Fig.6. J. Gutmann, Sex and Crime, 1935

Fig.7. J. Gutmann, Death Stalks Fillmore, San Francisco, 1934

Au fait des activités du groupe f/64 (1932-1935), Gutmann n'a jamais souhaité y participer, ne se reconnaissant pas dans leur projet artistique, avec cependant un intérêt prononcé pour l'oeuvre d'Edward Weston. Sa non-inclusion dans l'exposition phare d'Adams, The Pageant of Photography (1940) au Palace of Fine Arts on Treasure Island de San Francisco n'a donc rien pour nous surprendre, tant Gutmann semble s'amuser à inverser le principe du documentaire traditionnel en assumant son point de vue d'étranger européen sur une culture insaisissable. À un discours ouvertement dénonciateur, il préfère la voie détournée de l'étrange, du cynisme, parfois du grotesque. Comme le note Max Kozloff, "il avait été préparé pour les gratte-ciels, mais ni pour l'ordinaire de l'Amérique ni pour son audace, ses ironies et ses libertés".37 Conclusion La confusion stratégique des différentes formes d'expérimentation par les adeptes de la straight photography a reposé sur les rapprochements stylistique et théorique d'une photographie expérimentale "pauvre" (mode, publicité, pratique amateur) à celle d'une pratique artistique expérimentale "impure", opérée par certains résistants à la doctrine de la straight photography. Ce brouillage fut couplé d'une assimilation de l'ensemble de ces pratiques expérimentales dissidentes à celles opérées par les avant-gardes européennes, en particulier surréalistes. Gutmann, Laughlin, Sommer, (et dans une moindre mesure Weston et ses "War Tableaux) sont représentatifs - à défaut d'une avant-garde - d'un courant de marginaux, véritables contre-modèles pour les défenseurs de la straight photography. La distance temporelle permet aujourd'hui de réévaluer leur généalogie dans l'histoire du médium.
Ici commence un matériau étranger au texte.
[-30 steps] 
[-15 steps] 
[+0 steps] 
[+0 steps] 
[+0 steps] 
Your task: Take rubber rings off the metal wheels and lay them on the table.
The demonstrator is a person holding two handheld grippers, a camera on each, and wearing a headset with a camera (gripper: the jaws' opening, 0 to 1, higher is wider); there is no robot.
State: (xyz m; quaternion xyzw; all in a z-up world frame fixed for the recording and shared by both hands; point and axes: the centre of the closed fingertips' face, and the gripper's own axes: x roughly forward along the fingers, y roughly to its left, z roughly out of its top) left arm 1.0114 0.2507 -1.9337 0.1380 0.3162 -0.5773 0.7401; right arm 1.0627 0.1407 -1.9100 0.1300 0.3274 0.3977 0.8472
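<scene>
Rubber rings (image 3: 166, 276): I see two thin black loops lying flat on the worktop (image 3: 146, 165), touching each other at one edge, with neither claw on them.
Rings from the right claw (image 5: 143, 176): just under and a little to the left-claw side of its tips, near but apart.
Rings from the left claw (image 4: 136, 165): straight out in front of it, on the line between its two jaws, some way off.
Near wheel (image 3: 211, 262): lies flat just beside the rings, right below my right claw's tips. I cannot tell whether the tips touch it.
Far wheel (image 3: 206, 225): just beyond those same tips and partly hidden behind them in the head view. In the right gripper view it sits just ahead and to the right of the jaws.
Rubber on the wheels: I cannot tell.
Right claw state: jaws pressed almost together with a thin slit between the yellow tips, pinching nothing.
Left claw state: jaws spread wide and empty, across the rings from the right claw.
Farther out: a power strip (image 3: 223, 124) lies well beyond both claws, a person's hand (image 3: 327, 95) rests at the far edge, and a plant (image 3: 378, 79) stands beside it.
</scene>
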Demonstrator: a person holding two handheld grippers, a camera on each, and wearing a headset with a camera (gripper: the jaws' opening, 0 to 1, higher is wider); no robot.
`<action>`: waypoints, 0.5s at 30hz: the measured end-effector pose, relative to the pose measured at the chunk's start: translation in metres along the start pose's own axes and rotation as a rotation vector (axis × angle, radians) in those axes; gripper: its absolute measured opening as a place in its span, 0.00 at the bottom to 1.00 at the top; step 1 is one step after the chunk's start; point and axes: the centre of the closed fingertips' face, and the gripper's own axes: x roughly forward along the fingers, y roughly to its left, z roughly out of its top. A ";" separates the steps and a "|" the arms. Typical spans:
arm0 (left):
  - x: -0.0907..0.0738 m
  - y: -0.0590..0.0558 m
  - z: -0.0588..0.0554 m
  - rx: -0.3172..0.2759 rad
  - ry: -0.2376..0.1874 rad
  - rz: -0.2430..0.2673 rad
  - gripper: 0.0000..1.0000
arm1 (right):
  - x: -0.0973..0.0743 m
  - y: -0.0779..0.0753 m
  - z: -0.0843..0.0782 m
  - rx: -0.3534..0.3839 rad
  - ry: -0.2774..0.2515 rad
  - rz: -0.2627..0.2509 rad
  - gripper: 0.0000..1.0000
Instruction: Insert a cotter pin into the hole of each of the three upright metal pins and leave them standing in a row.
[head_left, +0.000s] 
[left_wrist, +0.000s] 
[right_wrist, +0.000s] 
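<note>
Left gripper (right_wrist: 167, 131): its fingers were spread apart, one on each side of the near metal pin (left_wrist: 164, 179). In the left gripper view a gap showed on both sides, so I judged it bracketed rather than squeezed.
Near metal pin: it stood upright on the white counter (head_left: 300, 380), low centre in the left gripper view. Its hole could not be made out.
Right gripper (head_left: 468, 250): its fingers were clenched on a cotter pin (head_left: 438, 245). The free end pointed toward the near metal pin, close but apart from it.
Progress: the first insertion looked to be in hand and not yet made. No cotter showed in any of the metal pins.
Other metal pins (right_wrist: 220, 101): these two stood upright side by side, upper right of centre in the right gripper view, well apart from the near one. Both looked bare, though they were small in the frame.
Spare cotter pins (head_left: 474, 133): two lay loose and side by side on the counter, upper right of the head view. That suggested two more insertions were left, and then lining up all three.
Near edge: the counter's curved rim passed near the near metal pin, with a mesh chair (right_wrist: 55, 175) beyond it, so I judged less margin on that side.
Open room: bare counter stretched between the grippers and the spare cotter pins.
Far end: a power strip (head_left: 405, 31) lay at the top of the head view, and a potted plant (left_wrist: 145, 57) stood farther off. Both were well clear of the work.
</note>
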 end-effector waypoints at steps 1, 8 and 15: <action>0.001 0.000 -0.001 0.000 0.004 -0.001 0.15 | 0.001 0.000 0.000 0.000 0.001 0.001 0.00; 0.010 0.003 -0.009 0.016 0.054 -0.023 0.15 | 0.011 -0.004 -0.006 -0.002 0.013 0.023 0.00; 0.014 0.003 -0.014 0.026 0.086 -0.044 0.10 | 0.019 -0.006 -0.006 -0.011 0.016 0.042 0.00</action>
Ils anticipent notamment la veine expérimentale des années 1960-1970 aux Etats-Unis, mais également des nouvelles approches documentaires. Ils apparaissent comme les précurseurs d'une reflexion menée par Susan Sontag quelques années après à propos des oeuvres de Robert Frank et de Diane Arbus :

"Depuis que la photographie a rompu avec l'affirmation whitmanienne, depuis qu'elle a cessé de comprendre comment les photos pouvaient viser à être savantes, définitives, transcendantes, ce qui se fait de mieux en Amérique dans le domaine de la photo (et dans bien d'autres domaines de la culture) s'est abandonné aux consolations du surréalisme, et l'on a découvert que l'Amérique était le pays surréaliste par excellence. (…) Ce qui nous reste du rêve discrédité de la révolution culturelle whitmanienne, ce sont des fantômes de papier et un programme de désespérance au regard acéré."38

Julie Jones. ATER Université Paris I Panthéon-Sorbonne. Cette étude s'inscrit dans le cadre de mes recherches menées dans le cadre de ma thèse de doctorat débutée en octobre 2006. Université Paris I Panthéon-Sorbonne. Directeur de thèse : Pr. Michel Poivert.

37 Max Kozloff, The Restless Decade : John Gutmann's Photographs of the Thirties, Ed. Lew Thomas, New York, Harry N. Abrams Inc., 1984, p.11. 38 Susan Sontag, L'Amérique à travers le miroir obscur des photographies [1977], in Sur la photographie, Christian Bourgeois Editeur, 2000, p.67. Sutnik pose Gutmann comme précurseur de Frank, Arbus, Friedlander, Wynogrand, cf. Maia-Mari Sutnik, Gutmann, Ibid.